Die gute Ausstattung mit materiellen Gütern bleibt eine der Grundvoraussetzungen für ein gutes Leben, auf die eine weitsichtige, marktorientierte Wirtschaftspolitik hinwirken muss. Dem steht nicht entgegen, dass neu darüber nachgedacht werden sollte, in welchem Verhältnis Arbeit und Freizeit, materielle Güter und immaterielle Werte stehen. Ludwig Erhard hat das in einer vollkommen anderen historischen Situation bereits angeregt: „Wir werden sogar mit Sicherheit dahin gelangen, daß zu Recht die Frage gestellt wird, ob es noch immer richtig und nützlich ist, mehr Güter, mehr materiellen Wohlstand zu erzeugen, oder ob es nicht sinnvoller ist, unter Verzichtleistung auf diesen ‚Fortschritt‘ mehr Freizeit, mehr Besinnung, mehr Muße und mehr Erholung zu gewinnen.

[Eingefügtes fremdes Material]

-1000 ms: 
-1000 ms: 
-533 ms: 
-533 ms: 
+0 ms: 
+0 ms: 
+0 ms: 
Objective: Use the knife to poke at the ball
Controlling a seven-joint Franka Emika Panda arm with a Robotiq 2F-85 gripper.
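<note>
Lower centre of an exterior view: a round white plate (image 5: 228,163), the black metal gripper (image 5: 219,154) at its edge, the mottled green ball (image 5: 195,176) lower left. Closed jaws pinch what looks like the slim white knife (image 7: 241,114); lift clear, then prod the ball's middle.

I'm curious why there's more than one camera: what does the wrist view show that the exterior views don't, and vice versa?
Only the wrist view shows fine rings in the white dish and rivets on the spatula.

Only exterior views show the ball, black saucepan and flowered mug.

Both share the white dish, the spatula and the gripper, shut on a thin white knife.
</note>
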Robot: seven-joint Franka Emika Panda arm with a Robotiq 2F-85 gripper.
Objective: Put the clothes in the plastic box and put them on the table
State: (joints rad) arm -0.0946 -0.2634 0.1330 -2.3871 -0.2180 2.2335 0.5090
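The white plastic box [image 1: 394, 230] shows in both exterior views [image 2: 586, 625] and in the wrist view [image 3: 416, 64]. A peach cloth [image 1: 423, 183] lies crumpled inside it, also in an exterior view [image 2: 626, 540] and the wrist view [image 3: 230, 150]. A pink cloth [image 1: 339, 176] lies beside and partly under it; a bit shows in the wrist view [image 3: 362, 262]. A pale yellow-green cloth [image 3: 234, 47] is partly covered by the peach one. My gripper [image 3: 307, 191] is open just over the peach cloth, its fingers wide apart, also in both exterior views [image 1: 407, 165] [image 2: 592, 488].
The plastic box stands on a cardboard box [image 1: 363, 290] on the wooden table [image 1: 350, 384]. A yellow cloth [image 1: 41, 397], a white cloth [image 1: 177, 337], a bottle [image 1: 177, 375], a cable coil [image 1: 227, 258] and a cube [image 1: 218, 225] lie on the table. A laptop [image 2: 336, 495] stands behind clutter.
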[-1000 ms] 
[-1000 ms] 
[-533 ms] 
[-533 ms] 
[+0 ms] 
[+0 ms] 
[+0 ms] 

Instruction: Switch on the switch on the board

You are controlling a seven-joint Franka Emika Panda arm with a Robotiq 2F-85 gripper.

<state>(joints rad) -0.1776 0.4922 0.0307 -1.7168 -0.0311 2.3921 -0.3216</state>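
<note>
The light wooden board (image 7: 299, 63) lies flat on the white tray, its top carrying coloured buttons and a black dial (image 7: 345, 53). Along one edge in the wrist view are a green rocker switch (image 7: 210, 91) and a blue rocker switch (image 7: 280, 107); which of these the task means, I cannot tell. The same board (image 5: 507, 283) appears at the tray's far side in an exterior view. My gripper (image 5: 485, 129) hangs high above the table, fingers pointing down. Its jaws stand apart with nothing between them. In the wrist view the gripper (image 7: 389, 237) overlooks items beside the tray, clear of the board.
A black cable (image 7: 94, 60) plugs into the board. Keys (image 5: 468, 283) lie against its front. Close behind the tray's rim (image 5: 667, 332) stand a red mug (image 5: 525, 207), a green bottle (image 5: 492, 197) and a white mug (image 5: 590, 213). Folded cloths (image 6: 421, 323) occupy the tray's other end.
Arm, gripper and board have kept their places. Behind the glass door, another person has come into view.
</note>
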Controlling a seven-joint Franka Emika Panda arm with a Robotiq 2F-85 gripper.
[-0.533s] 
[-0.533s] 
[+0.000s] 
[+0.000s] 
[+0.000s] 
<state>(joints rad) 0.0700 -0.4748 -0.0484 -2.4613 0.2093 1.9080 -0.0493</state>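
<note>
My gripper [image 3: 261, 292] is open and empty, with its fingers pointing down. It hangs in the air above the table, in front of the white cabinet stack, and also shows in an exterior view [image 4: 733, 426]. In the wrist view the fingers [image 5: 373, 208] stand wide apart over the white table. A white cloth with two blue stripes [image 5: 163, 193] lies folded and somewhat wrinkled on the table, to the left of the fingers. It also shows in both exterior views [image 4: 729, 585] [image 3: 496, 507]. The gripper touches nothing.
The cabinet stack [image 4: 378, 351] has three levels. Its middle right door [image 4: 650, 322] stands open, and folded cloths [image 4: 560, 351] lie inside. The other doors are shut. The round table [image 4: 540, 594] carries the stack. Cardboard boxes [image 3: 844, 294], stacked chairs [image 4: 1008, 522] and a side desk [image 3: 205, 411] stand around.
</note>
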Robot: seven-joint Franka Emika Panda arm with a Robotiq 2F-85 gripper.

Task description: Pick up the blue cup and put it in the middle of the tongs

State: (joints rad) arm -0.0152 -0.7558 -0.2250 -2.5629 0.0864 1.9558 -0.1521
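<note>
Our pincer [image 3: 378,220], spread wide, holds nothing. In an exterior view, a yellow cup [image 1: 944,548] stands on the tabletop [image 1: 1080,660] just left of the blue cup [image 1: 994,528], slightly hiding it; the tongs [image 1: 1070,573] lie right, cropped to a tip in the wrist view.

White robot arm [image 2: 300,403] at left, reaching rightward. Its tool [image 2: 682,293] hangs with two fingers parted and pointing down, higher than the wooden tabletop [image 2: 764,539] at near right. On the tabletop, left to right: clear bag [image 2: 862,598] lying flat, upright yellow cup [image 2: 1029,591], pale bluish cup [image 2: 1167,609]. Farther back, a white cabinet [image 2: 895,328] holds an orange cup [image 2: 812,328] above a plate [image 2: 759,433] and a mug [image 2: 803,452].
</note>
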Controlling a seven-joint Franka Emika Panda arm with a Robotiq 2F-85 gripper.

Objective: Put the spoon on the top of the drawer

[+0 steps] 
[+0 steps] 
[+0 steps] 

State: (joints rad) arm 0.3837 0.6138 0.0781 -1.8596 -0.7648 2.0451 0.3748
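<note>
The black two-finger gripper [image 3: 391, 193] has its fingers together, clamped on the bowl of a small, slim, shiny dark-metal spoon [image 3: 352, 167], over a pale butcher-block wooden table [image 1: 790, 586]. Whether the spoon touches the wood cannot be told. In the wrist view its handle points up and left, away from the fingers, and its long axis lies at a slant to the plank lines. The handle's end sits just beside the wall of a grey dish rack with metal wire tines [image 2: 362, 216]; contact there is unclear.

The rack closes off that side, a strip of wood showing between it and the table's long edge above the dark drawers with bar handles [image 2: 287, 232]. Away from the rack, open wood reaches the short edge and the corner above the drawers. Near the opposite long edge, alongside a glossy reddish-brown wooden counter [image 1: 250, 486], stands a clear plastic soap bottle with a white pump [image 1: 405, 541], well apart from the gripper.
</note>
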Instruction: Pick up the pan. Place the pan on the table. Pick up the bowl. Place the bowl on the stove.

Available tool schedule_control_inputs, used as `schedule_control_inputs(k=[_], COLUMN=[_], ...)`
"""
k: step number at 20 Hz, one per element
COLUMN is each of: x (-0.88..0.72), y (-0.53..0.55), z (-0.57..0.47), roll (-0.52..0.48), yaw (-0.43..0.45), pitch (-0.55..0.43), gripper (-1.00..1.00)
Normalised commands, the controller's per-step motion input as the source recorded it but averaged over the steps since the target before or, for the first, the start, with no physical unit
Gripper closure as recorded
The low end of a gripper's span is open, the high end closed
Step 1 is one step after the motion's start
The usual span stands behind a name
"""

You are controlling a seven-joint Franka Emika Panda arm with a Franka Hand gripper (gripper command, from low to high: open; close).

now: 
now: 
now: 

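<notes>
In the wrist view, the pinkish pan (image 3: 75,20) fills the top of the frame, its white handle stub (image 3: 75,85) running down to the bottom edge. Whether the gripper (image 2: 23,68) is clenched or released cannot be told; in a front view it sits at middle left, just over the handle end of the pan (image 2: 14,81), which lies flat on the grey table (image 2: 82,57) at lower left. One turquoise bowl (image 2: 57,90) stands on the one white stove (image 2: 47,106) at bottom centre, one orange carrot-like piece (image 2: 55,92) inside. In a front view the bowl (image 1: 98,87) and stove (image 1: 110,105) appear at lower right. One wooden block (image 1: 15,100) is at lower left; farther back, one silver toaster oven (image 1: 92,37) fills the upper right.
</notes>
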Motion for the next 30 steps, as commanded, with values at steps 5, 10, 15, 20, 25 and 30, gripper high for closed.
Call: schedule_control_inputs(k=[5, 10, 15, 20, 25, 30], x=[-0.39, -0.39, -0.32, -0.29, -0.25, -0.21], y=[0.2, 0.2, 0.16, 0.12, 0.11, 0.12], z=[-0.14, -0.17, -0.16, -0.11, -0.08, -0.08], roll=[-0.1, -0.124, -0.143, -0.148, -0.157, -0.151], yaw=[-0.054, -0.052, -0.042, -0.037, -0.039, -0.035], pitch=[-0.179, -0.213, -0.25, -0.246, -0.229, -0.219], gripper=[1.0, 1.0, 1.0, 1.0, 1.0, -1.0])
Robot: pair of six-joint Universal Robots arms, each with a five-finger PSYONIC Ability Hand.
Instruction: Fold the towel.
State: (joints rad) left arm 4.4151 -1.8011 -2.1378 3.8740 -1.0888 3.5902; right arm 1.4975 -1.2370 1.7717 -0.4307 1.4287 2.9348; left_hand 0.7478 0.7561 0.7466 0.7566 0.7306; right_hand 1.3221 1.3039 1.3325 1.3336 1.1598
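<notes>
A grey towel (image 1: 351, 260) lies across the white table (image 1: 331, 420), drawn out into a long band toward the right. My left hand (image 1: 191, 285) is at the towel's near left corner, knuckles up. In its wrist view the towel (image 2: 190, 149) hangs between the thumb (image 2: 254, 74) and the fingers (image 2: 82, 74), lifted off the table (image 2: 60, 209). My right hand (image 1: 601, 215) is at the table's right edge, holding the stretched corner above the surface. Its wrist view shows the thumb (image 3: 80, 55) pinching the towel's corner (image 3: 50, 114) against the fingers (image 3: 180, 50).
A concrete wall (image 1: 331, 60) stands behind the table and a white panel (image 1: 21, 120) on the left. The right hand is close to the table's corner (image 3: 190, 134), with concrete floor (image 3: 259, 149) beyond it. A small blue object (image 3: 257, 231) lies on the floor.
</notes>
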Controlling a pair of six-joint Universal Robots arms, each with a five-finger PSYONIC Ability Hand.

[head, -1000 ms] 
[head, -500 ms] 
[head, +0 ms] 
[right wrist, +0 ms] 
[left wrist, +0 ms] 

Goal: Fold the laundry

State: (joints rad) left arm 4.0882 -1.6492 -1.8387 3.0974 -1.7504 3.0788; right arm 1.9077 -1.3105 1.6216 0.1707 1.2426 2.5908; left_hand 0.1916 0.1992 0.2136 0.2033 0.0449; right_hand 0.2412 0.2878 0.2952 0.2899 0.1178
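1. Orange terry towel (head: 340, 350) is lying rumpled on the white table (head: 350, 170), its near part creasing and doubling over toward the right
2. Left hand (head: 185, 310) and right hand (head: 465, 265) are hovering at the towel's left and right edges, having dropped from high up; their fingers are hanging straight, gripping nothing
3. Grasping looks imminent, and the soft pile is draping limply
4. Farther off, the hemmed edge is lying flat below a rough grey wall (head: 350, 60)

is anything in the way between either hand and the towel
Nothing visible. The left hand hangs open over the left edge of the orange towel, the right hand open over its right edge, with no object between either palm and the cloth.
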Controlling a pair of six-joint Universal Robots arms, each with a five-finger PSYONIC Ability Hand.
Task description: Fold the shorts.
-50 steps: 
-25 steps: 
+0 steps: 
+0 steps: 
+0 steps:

Hier ist dann aber nicht mehr nur der Wirtschaftsminister, sondern in gleicher Weise der Theologe, der Soziologe und der Politiker angesprochen.“[7] Im Kern ist dieser Gedanke in die Arbeit der 2009 eingerichteten Enquete-Kommission „Wachstum, Wohlstand, Lebensqualität – Wege zu nachhaltigem Wirtschaften und gesellschaftlichem Fortschritt in der Sozialen Marktwirtschaft“ eingegangen. Ihre Ergebnisse werden bis zum Ende der Legislaturperiode wissenschaftlich untersucht.[8]


David Gregosz, geboren 1983 in Leinefelde, Koordinator für Internationale Wirtschaftspolitik, Hauptabteilung Europäische und Internationale Zusammenarbeit, Konrad-Adenauer-Stiftung.

 

[1] Statistisches Bundesamt (2013): Pressemitteilung vom 15.03.2013 – 105/13.  www.destatis.de/DE/PresseService/Presse/Pressemitteilungen/2013/03/PD13_105_811pdf.pdf?__blob=publicationFile.
[2] Vergleiche Statistisches Bundesamt (2011): Datenreport 2011. Kapitel 6. Private Haushalte – Einkommen, Ausgaben, Ausstattung, Seite 137 ff.
[3] IW Köln (2010): Wohlstand in Deutschland. IW-Dossier Nr. 3 vom 3. Mai 2010, Seite 4.
[4] Birgit Weber (2010): Konsum in der sozialen Marktwirtschaft. In: Haushalt – Markt – Konsum. Informationen zur politischen Bildung. Nr. 308. 03/2010, Seite 46.
[5] Das betrifft insbesondere Menschen mit höheren Haushaltseinkommen (die erfahrungsgemäß mit höheren Bildungsabschlüssen einhergehen). Studien belegen, dass sie sich trotz ihrer vergleichsweise hohen Bildungsniveaus umweltschädlicher verhalten als Befragte mit niedrigerem Haushaltseinkommen. Die Bezieher niedrigerer Einkommen fahren zum Beispiel deutlich weniger mit dem Pkw, nutzen seltener privat oder geschäftlich das Flugzeug oder machen seltener Reisen zu entlegenen Zielen.
[6] Jan Ross, (2011): „Verschont uns!“, in: Zeit-Online, 31.05.2011: www.zeit.de/2011/22/Tugendstaat-Liberalismus.
[7] Ludwig Erhard (1957): Wohlstand für Alle, Düsseldorf, Seite 233.
[8] www.bundestag.de/bundestag/gremien/enquete/wachstum/index.jsp.